§ **WHAT IS EXPECTED**
Copy every line below exactly.

(Records contained in a dataset)
+--

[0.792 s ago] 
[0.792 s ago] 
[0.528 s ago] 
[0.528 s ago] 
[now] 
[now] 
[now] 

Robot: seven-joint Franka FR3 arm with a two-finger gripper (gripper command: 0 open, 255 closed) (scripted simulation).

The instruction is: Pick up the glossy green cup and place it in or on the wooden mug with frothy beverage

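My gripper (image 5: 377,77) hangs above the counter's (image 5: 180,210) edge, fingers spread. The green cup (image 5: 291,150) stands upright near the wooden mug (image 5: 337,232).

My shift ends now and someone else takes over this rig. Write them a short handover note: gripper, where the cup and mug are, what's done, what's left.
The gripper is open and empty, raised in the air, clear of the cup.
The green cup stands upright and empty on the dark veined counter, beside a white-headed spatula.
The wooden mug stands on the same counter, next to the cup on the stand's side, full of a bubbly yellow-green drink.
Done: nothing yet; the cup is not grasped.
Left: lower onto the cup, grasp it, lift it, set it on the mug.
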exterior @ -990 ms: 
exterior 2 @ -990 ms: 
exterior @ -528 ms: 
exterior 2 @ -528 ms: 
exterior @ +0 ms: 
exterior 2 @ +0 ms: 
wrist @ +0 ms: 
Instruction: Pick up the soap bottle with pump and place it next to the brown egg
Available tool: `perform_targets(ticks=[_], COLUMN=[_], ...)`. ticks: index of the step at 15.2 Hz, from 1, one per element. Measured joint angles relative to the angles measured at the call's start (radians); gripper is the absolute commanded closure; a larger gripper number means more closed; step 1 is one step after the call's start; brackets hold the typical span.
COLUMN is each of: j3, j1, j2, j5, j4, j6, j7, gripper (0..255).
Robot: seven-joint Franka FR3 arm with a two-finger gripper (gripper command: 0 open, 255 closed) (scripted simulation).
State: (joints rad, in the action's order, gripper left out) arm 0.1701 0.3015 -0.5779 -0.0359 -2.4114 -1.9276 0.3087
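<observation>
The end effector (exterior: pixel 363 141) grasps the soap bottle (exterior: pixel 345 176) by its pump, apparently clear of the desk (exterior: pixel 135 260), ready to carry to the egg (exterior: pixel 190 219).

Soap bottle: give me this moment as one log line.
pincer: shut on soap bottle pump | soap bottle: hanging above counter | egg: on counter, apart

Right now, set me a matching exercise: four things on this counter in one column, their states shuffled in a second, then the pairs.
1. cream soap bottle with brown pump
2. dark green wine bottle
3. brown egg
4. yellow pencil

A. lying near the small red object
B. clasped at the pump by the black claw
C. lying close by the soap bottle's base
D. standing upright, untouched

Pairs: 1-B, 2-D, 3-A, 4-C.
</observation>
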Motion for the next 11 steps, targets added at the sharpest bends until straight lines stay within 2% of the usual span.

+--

§ **COMPLETED TASK**
[0.792 s ago] 
[0.792 s ago] 
[0.528 s ago] 
[0.528 s ago] 
[now] 
[now] 
[now] 

Robot: seven-joint Franka FR3 arm with a two-finger gripper (gripper command: 0 open, 255 closed) (scripted simulation).

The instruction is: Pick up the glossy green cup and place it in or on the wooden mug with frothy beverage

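My gripper (image 5: 377,77) hangs above the counter's (image 5: 180,210) edge, fingers spread. The green cup (image 5: 291,150) stands upright near the wooden mug (image 5: 337,232).

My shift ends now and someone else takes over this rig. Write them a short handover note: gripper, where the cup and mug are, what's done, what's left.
The gripper is open and empty, raised in the air, clear of the cup.
The green cup stands upright and empty on the dark veined counter, beside a white-headed spatula.
The wooden mug stands on the same counter, next to the cup on the stand's side, full of a bubbly yellow-green drink.
Done: nothing yet; the cup is not grasped.
Left: lower onto the cup, grasp it, lift it, set it on the mug.
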exterior @ -990 ms: 
exterior 2 @ -990 ms: 
exterior @ -528 ms: 
exterior 2 @ -528 ms: 
exterior @ +0 ms: 
exterior 2 @ +0 ms: 
wrist @ +0 ms: 
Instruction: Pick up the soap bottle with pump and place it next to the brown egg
Available tool: `perform_targets(ticks=[_], COLUMN=[_], ...)`. ticks: index of the step at 15.2 Hz, from 1, one per element. Measured joint angles relative to the angles measured at the call's start (radians); gripper is the absolute commanded closure; a larger gripper number means more closed; step 1 is one step after the call's start; brackets hold the typical span.
COLUMN is each of: j3, j1, j2, j5, j4, j6, j7, gripper (0..255).
Robot: seven-joint Franka FR3 arm with a two-finger gripper (gripper command: 0 open, 255 closed) (scripted simulation).
State: (joints rad, in the action's order, gripper left out) arm 0.1701 0.3015 -0.5779 -0.0359 -2.4114 -1.9276 0.3087
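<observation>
The end effector (exterior: pixel 363 141) grasps the soap bottle (exterior: pixel 345 176) by its pump, apparently clear of the desk (exterior: pixel 135 260), ready to carry to the egg (exterior: pixel 190 219).

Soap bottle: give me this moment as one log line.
pincer: shut on soap bottle pump | soap bottle: hanging above counter | egg: on counter, apart

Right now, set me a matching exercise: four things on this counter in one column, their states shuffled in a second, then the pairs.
1. cream soap bottle with brown pump
2. dark green wine bottle
3. brown egg
4. yellow pencil

A. lying near the small red object
B. clasped at the pump by the black claw
C. lying close by the soap bottle's base
D. standing upright, untouched

Pairs: 1-B, 2-D, 3-A, 4-C.
</observation>
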Motion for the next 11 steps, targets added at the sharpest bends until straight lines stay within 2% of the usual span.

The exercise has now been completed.